Les graphismes sont bien plus détaillés qu'auparavant, offrant de jolis décors et des sprites bien animés. Les musiques sont un peu moins marquantes mais restent de qualité ; elles reviennent également plusieurs fois. La jouabilité est surtout plus fluide et les ennemis plus faciles à toucher sans s'en prendre plein la figure, ce qui rend le soft bien plus agréable à jouer, même s'il reste globalement trop facile avec ses nombreux continues et ses nombreuses vies dont celles qu'on gagne en marquant des points. Les armes sont assez rares et peu puissantes mais peuvent être utiles entre les couteaux, les matraques et le morceaux de bois. Le système de jeu reste le même avec un bouton pour frapper, un autre pour sauter et le coup spécial auquel on peut en assigner un troisième. Maki est très charismatique avec son style rapide, son coup de pied aérien et sa toupie ravageuse, Haggar envoie toujours du lourd même si sa prise spéciale tape à peine plus fort que la simple (alors qu'elle devrait être plus puissante en étant devenue comme la grosse prise de Zangief) et Carlos fait l'intermédiaire avec ses coups standards et son coup spécial à l'épée. On trouve toujours de la nourriture pour se recharger, notamment des morceaux de viande étrangement nommés « barbecue », ainsi que des poupées Genryusai qui rendent momentanément invincibles et des poupées Guy qui octroient une vie. Le level design reste assez plat mais des destructions de barrière, du scrolling en diagonal et quelques passages comme le bateau et le train font varier les plaisirs.

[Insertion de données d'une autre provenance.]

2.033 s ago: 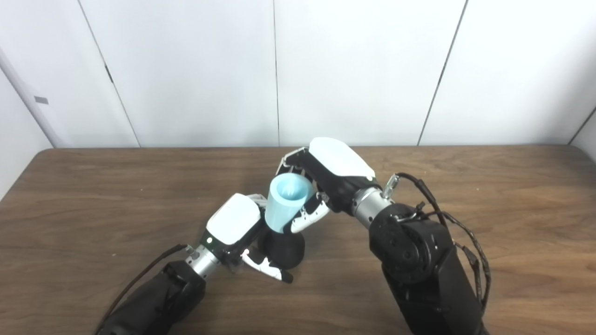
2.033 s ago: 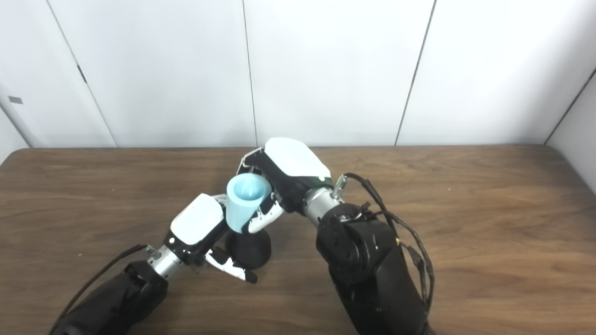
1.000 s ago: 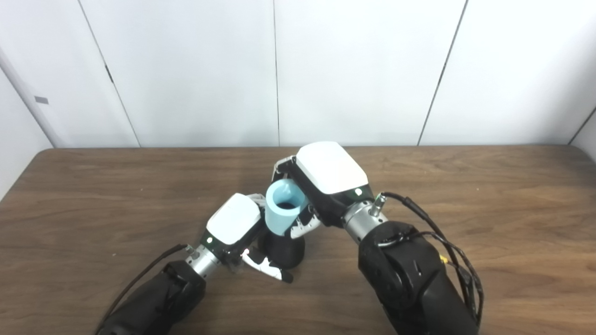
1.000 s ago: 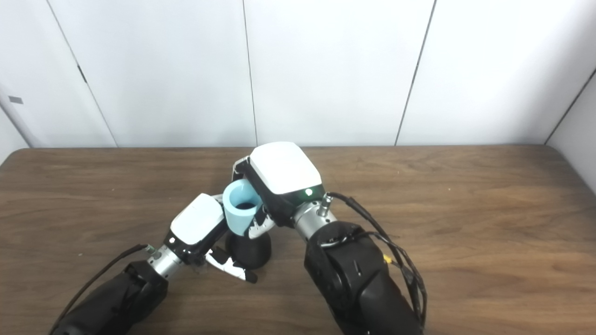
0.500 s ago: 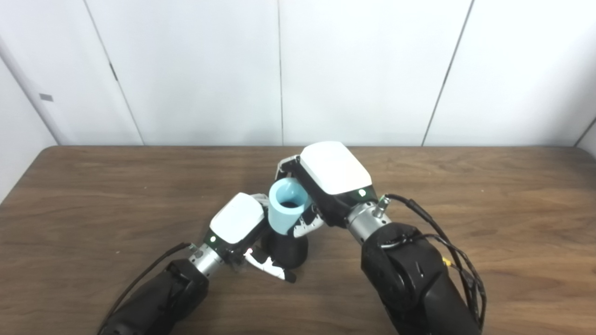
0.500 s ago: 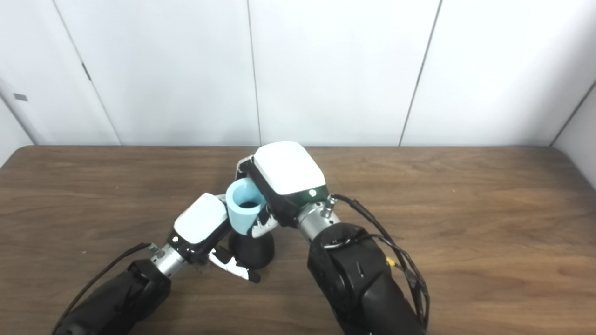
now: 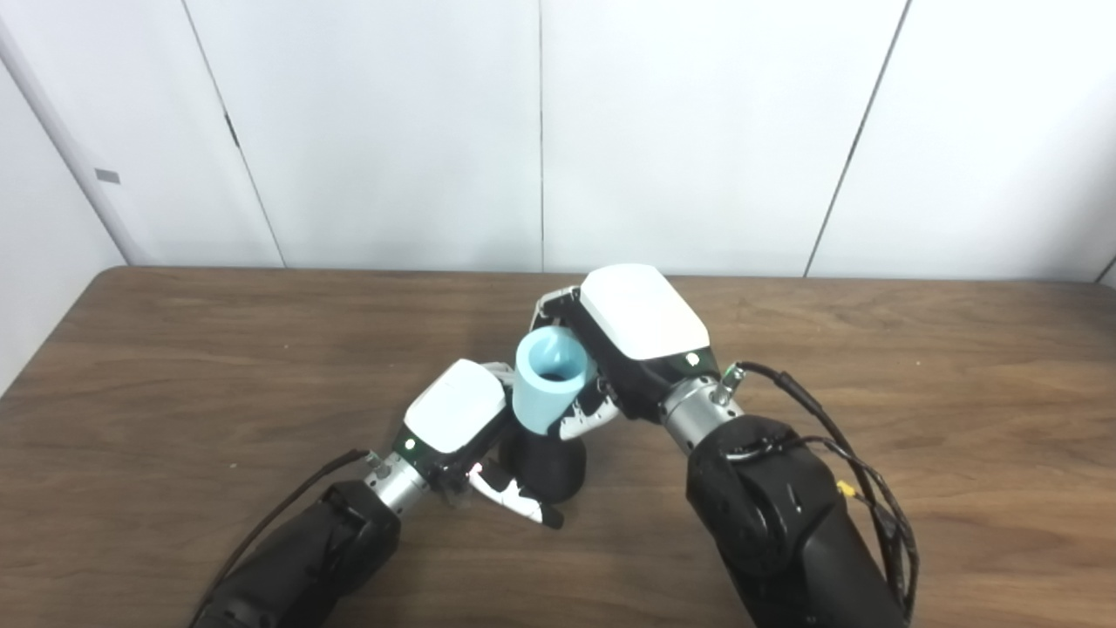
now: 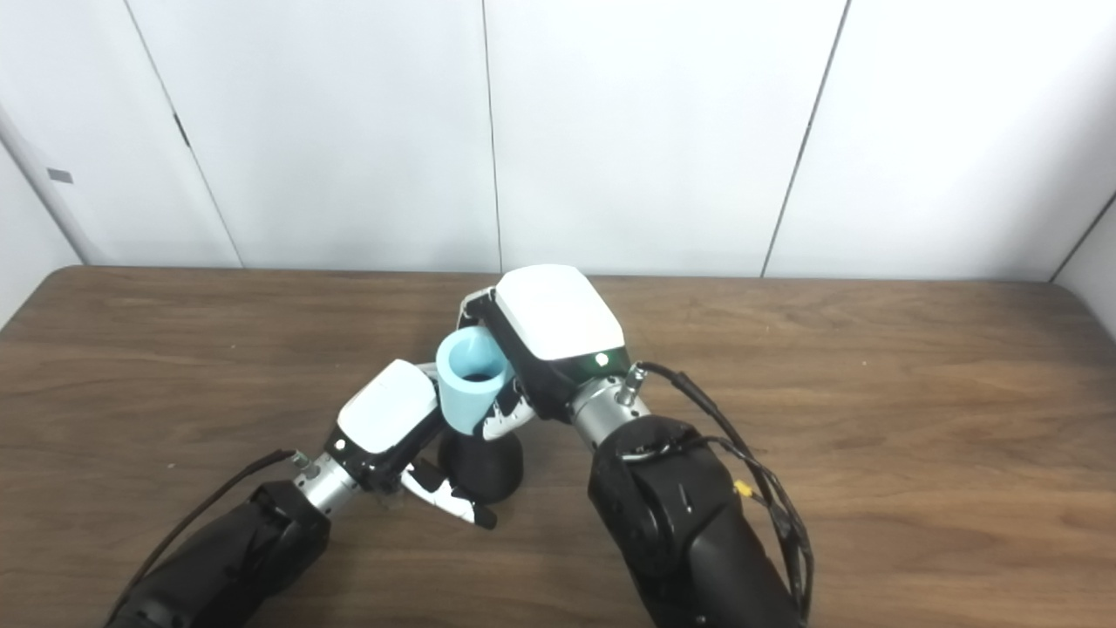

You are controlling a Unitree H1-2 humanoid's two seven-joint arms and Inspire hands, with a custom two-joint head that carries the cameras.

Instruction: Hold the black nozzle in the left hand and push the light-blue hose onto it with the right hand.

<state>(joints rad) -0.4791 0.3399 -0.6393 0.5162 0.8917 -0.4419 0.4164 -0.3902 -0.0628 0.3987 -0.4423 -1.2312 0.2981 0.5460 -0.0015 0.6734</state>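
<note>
Since two seconds ago, the right hand (image 7: 632, 336), clamped on the light-blue tapered plastic hose (image 7: 547, 384), has tipped it upright over the black cone-shaped nozzle (image 7: 545, 467). The left hand (image 7: 458, 427) grips that nozzle on the brown wooden counter (image 7: 174, 366).

So the left hand (image 8: 388, 419) is wrapped around the black nozzle (image 8: 481, 467), which sits with its wide base on the brown wooden surface (image 8: 872, 419), roughly middle and a bit to the near side. The right hand (image 8: 545, 340) has the light-blue hose (image 8: 471, 379) clamped in its fingers, open end tilted up so you can look down into it. The hose's lower end meets the top of the nozzle, though how far it's on I can't tell. White wall panels run behind the far edge.
</note>
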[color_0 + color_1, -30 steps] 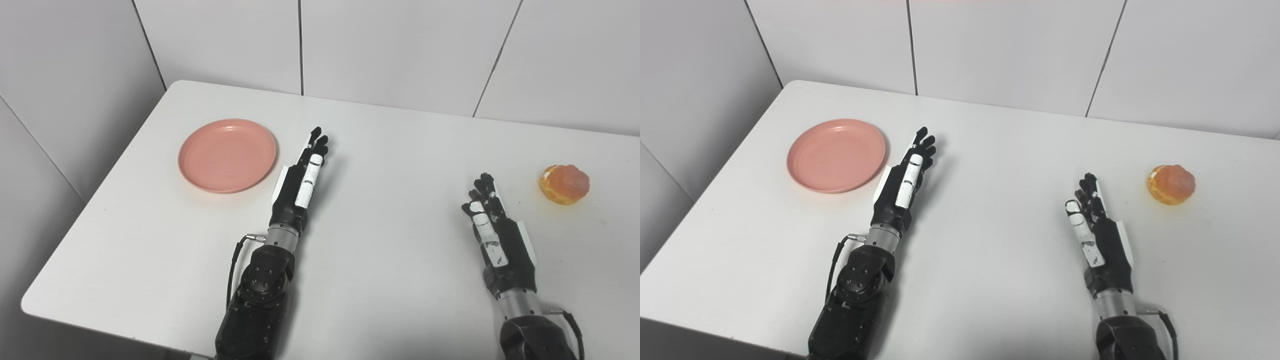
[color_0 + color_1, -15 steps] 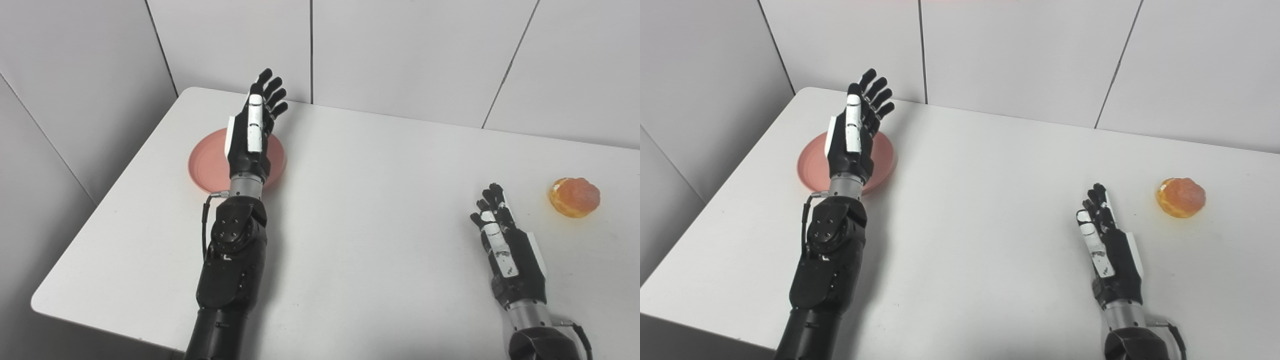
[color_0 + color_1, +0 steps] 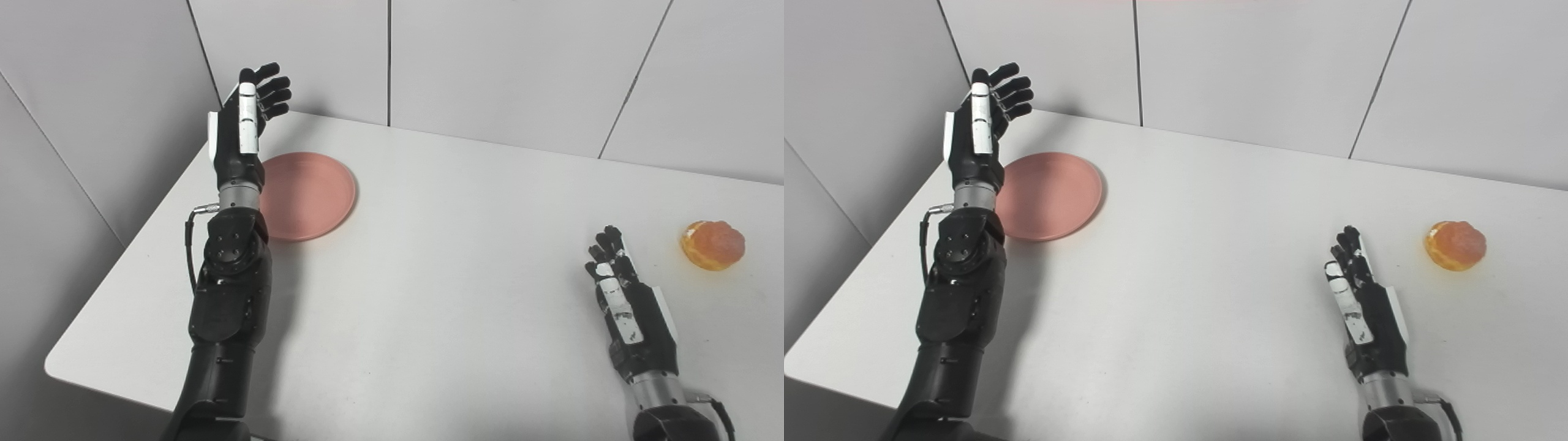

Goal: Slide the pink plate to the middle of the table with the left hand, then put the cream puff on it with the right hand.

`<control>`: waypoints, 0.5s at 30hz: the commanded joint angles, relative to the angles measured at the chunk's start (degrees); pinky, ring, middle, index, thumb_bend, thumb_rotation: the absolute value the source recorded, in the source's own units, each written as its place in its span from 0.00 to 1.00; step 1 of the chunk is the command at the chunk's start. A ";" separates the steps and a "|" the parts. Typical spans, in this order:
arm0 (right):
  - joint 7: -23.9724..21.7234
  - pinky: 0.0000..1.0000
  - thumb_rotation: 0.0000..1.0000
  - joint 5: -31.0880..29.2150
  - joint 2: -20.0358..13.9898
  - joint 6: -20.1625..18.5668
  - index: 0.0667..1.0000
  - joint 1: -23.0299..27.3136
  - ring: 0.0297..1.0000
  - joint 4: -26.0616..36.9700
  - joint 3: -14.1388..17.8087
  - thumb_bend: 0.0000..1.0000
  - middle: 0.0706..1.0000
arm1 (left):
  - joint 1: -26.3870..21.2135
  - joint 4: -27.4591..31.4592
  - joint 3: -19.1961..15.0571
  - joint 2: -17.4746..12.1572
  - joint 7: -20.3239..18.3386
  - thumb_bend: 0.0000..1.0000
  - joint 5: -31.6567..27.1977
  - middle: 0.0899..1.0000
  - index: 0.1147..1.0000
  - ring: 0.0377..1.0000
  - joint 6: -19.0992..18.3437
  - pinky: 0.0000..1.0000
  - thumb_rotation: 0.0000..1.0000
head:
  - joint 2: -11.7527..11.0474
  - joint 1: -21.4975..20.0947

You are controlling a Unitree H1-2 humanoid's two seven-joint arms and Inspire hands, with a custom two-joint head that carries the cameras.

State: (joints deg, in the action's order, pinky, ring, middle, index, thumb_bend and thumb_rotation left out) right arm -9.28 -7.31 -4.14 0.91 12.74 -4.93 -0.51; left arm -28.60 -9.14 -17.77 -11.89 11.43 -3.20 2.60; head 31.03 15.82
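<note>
Raised above the far left corner of the white table [image 3: 429, 275], the left hand [image 3: 240, 131] is open and holds nothing, its black fingers [image 3: 272, 98] spread and lightly curled, the white-backed thumb pointing up. In the left eye view its forearm crosses the left rim of the round, shallow pink plastic plate [image 3: 309, 196], which lies flat on the table just to the right of that arm. Far to the right of the plate, the right hand [image 3: 631, 306] lies low on the table near the front edge, empty, with its fingers loosely apart and pointing away from the robot. The golden-brown cream puff [image 3: 713, 245] with a glazed top sits on the table well to the right of the plate, near the right hand's fingertips but apart from them.

From the right eye view, the left hand [image 3: 977, 131] hangs above and to the left of the plate [image 3: 1053, 196], not touching it. The right hand [image 3: 1366, 318] rests with its palm turned inward, and the cream puff [image 3: 1456, 245] lies beyond it to the right. Grey wall panels [image 3: 1249, 67] stand behind the table [image 3: 1182, 294].
</note>
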 commanded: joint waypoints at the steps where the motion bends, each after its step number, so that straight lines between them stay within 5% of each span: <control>1: -0.57 1.00 0.76 -0.71 -0.22 3.65 1.00 0.49 1.00 0.04 0.52 0.67 1.00 | -2.61 -1.47 -0.71 -2.23 1.35 0.58 1.34 0.62 0.58 0.64 3.14 0.65 1.00 | 0.10 -0.15; 10: -1.32 1.00 0.79 -2.93 0.32 8.67 1.00 0.36 1.00 -1.05 1.17 0.65 1.00 | -2.94 -8.64 -2.36 -5.93 1.88 0.65 0.35 0.63 0.59 0.67 5.48 0.76 1.00 | 0.12 0.28; 15: -1.16 1.00 0.78 -2.93 0.46 10.65 1.00 0.67 1.00 -2.75 1.37 0.62 1.00 | -2.62 -12.95 -1.72 -8.62 2.56 0.69 2.77 0.65 0.61 0.68 7.08 0.73 1.00 | -0.74 -0.11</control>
State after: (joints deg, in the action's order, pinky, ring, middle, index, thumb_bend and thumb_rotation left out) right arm -10.13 -9.70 -3.94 9.14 13.28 -6.60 0.53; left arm -29.17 -22.70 -19.63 -17.77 13.30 -1.92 7.01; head 30.23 15.73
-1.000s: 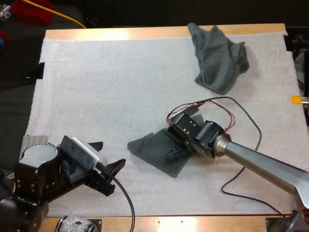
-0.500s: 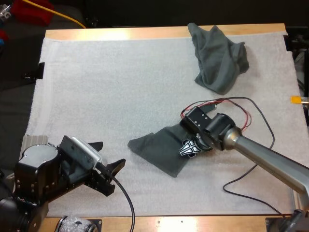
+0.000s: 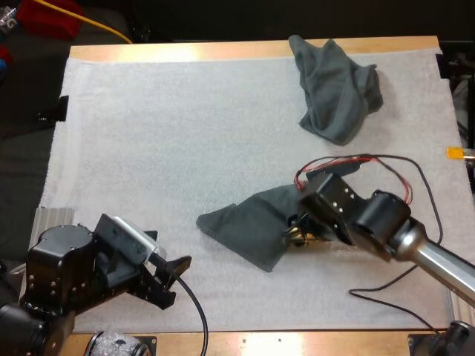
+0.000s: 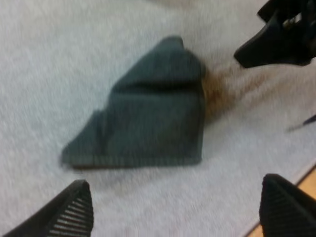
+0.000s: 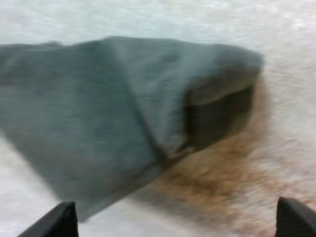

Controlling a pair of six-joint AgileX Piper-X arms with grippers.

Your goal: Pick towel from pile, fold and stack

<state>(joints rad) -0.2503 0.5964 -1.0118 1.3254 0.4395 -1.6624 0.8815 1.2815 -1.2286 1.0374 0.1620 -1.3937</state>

On trouve de nouveaux ennemis, moins marquants mais toujours variés entre ceux qui nous tombent dessus et ceux qui foncent avec leur appareil électrique (une décharge provoque la même animation que celle de Blanka), mais aussi des classiques et des connus comme les pyromanes (des mines sont également présentes sur le sol de certains niveaux) et les fameux Andore, moins nombreux et plus faciles à appréhender. Le stage bonus de la voiture est toujours présent (pour une voiture plus haute et avec des armes à disposition), et le deuxième consiste à détruire des barils en avançant, en frappant quand ils ne sont pas enflammés. On reconnaît direct les boss avec leurs gros gabarit, excepté Philippe le clown très rapide qui fait des balayages et tape avec une baguette et Rolento de retour plus rapide que jamais et qui nous mitraille de grenades quand il ne lui reste plus que sa dernière barre de vie. La fin se limite à un clin d’œil du premier opus car on balance également le boss final par la fenêtre, la reste ne se résumant qu'à se simples retrouvailles dans le sourire.
Très bon au demeurant, il est surtout dommage que Final Fight 2 n'ait pas fait évoluer sa formule en proposant davantage de coups, des précipices et des points d'expérience comme c'est le cas dans Mighty Final Fight, sorti au même moment sur NES. A ce titre, il reste assez anecdotique comparé au premier et se fait voler la vedette par la concurrence avec Turtles in Time, ou encore Streets of Rage 2 chez Sega.